══ Raw data ══
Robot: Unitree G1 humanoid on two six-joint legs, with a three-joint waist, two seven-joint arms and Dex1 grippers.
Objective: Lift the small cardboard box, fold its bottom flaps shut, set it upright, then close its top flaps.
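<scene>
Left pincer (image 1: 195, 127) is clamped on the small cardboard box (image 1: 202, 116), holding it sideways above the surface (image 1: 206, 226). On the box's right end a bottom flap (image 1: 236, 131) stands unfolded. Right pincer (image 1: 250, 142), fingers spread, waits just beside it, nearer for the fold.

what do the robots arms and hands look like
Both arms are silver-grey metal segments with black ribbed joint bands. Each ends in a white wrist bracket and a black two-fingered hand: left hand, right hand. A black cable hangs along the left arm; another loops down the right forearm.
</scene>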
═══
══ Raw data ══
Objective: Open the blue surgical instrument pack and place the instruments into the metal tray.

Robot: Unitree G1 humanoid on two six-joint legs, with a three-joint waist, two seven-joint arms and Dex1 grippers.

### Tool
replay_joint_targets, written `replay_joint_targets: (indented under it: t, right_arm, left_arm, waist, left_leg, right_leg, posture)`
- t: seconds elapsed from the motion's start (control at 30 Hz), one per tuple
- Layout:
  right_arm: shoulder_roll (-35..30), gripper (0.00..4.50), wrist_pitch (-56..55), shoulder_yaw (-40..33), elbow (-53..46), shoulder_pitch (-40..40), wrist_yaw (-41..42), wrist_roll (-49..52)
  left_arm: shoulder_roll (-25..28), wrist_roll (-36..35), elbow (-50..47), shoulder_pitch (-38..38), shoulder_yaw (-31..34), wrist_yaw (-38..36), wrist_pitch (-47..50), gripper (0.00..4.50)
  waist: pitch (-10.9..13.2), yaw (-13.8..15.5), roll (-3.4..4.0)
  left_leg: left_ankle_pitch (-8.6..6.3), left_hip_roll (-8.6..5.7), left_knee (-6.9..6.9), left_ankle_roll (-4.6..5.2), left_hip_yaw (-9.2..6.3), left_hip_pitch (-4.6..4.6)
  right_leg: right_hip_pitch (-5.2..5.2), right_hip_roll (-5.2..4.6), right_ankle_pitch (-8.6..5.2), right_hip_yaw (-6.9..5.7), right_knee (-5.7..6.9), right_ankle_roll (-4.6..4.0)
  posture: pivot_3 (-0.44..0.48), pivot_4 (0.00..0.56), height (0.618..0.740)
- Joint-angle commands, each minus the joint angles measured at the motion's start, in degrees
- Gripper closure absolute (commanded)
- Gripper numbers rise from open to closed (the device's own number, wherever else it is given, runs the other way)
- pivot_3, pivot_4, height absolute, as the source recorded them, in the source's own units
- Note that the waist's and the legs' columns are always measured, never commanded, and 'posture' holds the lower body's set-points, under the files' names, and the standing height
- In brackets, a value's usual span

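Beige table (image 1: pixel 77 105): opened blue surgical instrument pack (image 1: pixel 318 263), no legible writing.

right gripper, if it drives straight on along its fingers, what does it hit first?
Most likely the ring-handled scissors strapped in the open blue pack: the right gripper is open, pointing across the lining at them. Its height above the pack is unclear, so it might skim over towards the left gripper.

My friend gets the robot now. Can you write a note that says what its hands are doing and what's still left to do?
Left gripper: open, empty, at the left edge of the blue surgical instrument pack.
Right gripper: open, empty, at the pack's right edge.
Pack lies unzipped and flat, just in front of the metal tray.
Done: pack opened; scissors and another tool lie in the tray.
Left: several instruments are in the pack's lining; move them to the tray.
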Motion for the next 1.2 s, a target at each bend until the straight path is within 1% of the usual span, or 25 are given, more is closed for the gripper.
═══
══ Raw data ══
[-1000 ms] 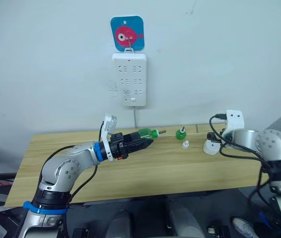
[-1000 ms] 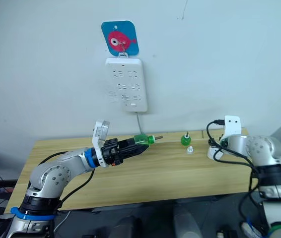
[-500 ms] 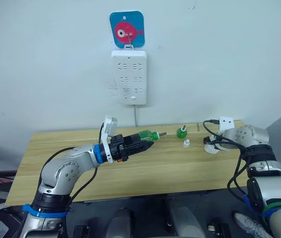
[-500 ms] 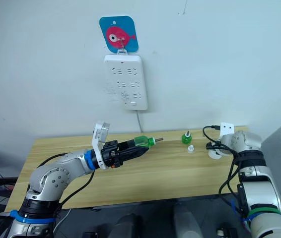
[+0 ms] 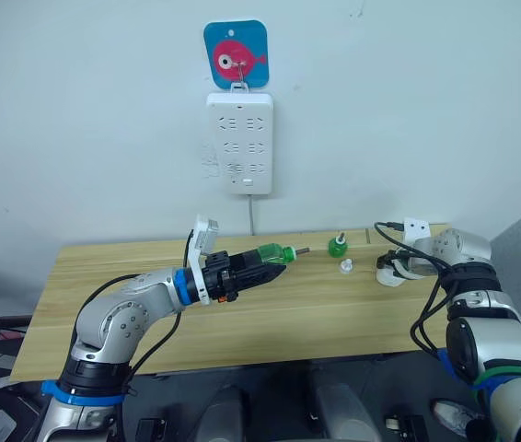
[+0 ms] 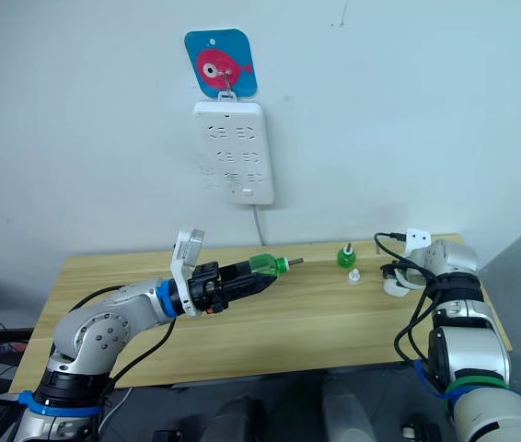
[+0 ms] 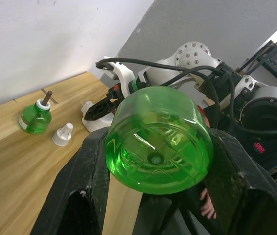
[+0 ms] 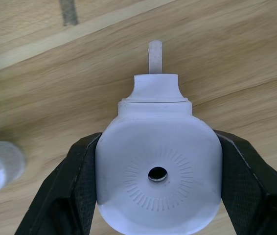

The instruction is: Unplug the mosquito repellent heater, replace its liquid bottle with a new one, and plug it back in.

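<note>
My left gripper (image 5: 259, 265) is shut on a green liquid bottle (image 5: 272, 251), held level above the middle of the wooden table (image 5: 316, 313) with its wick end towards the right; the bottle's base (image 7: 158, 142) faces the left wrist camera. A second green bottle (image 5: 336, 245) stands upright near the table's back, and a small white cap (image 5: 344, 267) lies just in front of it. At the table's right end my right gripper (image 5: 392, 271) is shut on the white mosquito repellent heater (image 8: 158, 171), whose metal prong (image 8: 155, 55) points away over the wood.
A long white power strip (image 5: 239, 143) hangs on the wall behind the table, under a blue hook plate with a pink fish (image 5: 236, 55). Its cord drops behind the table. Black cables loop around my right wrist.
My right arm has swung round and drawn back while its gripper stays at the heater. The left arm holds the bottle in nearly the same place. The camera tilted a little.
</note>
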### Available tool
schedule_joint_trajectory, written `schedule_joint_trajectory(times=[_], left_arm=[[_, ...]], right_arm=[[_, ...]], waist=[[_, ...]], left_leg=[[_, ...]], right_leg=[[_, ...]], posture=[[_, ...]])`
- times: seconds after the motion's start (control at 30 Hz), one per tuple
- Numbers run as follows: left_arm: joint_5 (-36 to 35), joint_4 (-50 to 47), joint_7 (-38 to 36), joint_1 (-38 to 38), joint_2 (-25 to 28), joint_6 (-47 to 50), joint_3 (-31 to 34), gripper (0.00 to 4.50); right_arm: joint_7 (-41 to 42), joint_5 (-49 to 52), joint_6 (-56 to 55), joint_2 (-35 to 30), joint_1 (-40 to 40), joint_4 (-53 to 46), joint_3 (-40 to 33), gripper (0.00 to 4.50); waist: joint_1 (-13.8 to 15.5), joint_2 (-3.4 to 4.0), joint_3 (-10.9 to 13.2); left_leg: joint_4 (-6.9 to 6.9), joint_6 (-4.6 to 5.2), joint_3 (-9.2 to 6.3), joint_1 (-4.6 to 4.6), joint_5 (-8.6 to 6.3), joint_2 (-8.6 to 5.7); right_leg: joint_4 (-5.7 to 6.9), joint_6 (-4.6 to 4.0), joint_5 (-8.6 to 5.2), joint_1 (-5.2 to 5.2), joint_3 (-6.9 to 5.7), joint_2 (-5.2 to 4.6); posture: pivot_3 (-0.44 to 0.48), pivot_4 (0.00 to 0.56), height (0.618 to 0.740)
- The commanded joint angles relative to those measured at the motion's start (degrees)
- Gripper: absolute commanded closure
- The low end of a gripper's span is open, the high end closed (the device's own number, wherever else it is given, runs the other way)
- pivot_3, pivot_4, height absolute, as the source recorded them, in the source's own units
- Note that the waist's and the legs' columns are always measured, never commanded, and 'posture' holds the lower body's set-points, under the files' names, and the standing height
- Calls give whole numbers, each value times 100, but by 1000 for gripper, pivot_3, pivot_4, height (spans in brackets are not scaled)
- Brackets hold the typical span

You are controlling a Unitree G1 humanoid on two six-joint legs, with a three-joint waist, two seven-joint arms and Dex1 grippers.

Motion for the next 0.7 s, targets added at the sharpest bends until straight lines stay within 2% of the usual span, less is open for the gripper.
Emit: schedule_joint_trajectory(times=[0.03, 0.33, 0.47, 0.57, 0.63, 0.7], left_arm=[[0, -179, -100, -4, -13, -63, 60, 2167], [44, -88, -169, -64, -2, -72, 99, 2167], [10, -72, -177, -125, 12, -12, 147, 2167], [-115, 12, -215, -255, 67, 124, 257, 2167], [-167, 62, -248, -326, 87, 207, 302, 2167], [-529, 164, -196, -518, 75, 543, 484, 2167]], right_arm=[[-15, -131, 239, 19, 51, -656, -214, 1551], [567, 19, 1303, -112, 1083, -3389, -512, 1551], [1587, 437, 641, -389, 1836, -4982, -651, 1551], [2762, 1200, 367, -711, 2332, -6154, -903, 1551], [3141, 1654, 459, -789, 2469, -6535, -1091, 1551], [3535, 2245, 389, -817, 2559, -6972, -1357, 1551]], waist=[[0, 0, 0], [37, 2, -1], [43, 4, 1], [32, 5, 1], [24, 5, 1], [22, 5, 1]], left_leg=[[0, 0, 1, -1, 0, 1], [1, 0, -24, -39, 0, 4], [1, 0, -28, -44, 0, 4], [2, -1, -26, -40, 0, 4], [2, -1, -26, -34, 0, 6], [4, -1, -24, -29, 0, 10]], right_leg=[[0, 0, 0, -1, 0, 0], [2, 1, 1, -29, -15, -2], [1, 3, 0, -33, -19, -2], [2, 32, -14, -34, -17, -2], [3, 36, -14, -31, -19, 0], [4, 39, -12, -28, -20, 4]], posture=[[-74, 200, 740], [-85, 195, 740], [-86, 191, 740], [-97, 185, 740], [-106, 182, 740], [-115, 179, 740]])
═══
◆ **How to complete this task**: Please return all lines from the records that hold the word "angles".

◆ **Answer to this task**:
- Joint-angle commands, each minus the joint angles measured at the motion's start, in degrees
- The commanded joint angles relative to those measured at the motion's start (degrees)

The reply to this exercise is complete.